- **ASSIGNED TASK**
The listing beneath should be written out in full, exactly as shown.

- **AVAILABLE DATA**
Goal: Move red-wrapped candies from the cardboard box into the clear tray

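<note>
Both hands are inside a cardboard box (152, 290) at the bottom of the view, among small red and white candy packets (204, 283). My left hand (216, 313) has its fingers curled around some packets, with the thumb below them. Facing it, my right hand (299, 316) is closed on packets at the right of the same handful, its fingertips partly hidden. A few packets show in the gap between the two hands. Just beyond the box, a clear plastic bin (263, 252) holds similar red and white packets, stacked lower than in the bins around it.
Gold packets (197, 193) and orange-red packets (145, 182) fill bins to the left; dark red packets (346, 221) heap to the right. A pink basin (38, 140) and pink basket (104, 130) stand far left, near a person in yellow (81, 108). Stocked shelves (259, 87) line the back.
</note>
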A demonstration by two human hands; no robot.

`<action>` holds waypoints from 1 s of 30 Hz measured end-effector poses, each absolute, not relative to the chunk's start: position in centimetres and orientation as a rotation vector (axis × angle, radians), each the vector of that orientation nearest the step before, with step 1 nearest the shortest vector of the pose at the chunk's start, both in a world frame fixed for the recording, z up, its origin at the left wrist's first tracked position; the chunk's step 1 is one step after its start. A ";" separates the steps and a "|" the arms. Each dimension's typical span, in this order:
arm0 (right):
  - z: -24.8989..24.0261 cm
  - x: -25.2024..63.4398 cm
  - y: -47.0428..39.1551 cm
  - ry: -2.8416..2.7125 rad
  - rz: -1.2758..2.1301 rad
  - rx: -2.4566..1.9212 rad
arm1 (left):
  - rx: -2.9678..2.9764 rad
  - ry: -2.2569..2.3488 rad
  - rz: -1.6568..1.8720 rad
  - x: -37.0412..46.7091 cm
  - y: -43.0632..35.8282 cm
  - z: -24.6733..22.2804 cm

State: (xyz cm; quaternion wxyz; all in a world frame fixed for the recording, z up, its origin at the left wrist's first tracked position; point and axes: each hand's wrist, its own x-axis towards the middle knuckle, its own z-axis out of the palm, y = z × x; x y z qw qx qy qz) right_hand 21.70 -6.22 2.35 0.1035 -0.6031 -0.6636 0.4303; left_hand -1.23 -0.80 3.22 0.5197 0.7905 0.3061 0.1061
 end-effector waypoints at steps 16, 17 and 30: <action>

- **RESPONSE**
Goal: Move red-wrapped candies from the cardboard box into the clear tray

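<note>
Both hands are inside a cardboard box (152, 290) at the bottom of the view, among small red and white candy packets (204, 283). My left hand (216, 313) has its fingers curled around some packets, with the thumb below them. Facing it, my right hand (299, 316) is closed on packets at the right of the same handful, its fingertips partly hidden. A few packets show in the gap between the two hands. Just beyond the box, a clear plastic bin (263, 252) holds similar red and white packets, stacked lower than in the bins around it.
Gold packets (197, 193) and orange-red packets (145, 182) fill bins to the left; dark red packets (346, 221) heap to the right. A pink basin (38, 140) and pink basket (104, 130) stand far left, near a person in yellow (81, 108). Stocked shelves (259, 87) line the back.
</note>
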A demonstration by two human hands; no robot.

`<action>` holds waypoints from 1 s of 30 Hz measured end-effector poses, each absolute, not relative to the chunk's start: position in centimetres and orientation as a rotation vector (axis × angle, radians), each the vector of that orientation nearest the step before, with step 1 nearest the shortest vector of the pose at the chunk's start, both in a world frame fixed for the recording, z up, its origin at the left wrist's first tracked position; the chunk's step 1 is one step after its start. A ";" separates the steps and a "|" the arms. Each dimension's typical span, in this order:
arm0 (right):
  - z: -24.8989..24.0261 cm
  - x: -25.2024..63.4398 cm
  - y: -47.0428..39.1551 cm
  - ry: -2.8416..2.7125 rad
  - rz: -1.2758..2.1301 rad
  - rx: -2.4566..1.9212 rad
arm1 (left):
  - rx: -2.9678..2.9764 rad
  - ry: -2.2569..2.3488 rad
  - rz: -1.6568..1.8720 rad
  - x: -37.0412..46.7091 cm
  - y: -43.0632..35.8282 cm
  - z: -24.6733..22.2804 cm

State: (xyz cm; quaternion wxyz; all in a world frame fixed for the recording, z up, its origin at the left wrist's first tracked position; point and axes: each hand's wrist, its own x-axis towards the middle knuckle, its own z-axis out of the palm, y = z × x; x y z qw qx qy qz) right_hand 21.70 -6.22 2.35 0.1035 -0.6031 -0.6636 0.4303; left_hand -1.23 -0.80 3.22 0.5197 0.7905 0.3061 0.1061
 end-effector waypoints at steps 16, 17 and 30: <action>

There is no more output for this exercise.